You can certainly take the traditional approach with elbow grease and a good set of grooming tools.  Rubber curries work the best for loosening the hair on the body, neck, and hindquarters.  You should use very soft curries on the face, legs, and shoulders.  Then, grab a body brush with medium stiffness and sweep away last year’s fluff.  Repeat this every day and your horse will have a beautiful sleek coat in a few short weeks.

Shedding blades are a useful grooming tool.  Use the side with the teeth as a curry or flip it over and use the smooth side as a sweat scraper.

Shedding blades are a useful grooming tool. Use the side with the teeth as a curry or flip it over and use the smooth side as a sweat scraper.

There are a few other tools that you may wish to add to your grooming tote this year as well.  Metal curries and shedding blades are good tools to use for horses with heavy coats covered in mud and dirt but be careful not to use them on the sensitive, bony parts of the body.  Grooming vacuums are popular and work very well.  They are fairly expensive and might require some training to get your horse used to the sound.  Grooming blocks are an economical tool that will leave your horse’s coat slicker and shinier than grooming with a curry.  Use clippers to remove the longer hair from under the chin and on the legs for an even cleaner look.

Exercise is a great way to speed up the shedding process as well. It stimulates circulation and coat health. It’s also a great opportunity to give your horse a bath, weather permitting of course.  Use a conditioning shampoo to prevent the hair from drying out.

You can also help your horse shed his coat from the inside out. Be sure your deworming program is up to date and on schedule.  Parasites can affect hair coat and quality.  One of the most important ways you can influence your horse’s coat health is with proper nutrition. As your horse begins to shed out their coat, it is the ideal time to include an all-in-one supplement trace mineral, omega 3 and omega 6, amino acid, and vitamin supplement to promote a healthy summer coat.  These tips will help keep your horse beautiful and in top condition no matter the season.

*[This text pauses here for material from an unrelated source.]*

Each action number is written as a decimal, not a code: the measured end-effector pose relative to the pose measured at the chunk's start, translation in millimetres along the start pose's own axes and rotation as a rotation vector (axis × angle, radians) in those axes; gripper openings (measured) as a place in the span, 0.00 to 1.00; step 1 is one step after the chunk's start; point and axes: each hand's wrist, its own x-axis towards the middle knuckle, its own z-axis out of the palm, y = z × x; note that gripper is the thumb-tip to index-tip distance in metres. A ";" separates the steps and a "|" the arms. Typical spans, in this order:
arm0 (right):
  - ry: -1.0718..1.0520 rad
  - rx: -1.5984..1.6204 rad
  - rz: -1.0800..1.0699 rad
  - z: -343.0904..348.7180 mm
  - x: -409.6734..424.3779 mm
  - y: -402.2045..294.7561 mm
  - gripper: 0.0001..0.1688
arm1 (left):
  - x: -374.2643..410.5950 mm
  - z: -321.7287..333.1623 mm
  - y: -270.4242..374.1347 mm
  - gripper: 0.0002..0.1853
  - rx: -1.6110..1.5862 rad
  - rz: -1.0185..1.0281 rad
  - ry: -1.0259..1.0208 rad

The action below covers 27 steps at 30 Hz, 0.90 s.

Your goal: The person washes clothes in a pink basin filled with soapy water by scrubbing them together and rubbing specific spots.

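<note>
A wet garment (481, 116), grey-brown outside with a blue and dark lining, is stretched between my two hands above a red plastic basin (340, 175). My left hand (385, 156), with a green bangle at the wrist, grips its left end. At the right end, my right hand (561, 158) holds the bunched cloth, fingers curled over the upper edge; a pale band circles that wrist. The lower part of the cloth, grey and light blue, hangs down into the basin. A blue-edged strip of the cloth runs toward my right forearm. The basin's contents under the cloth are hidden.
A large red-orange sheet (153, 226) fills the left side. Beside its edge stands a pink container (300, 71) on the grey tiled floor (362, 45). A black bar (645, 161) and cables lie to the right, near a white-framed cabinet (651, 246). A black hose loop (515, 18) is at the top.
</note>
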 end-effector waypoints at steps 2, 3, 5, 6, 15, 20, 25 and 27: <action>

Nothing says it’s springtime more than a horse shedding its winter coat!

Nothing says it’s springtime more than a horse shedding its winter coat!

Shedding season is certainly a messy time around the barn.  Use an old shirt while you are grooming to protect your nice riding clothes from all the hair.  And be sure to wait to put on lip balm until AFTER you are finished grooming.  Hair will stick to that like glue!

Spring is an exciting time at any barn. With these tips your horse will have a healthy, shiny coat just in time for you to hit the spring show circuit or the riding trail.  Happy grooming!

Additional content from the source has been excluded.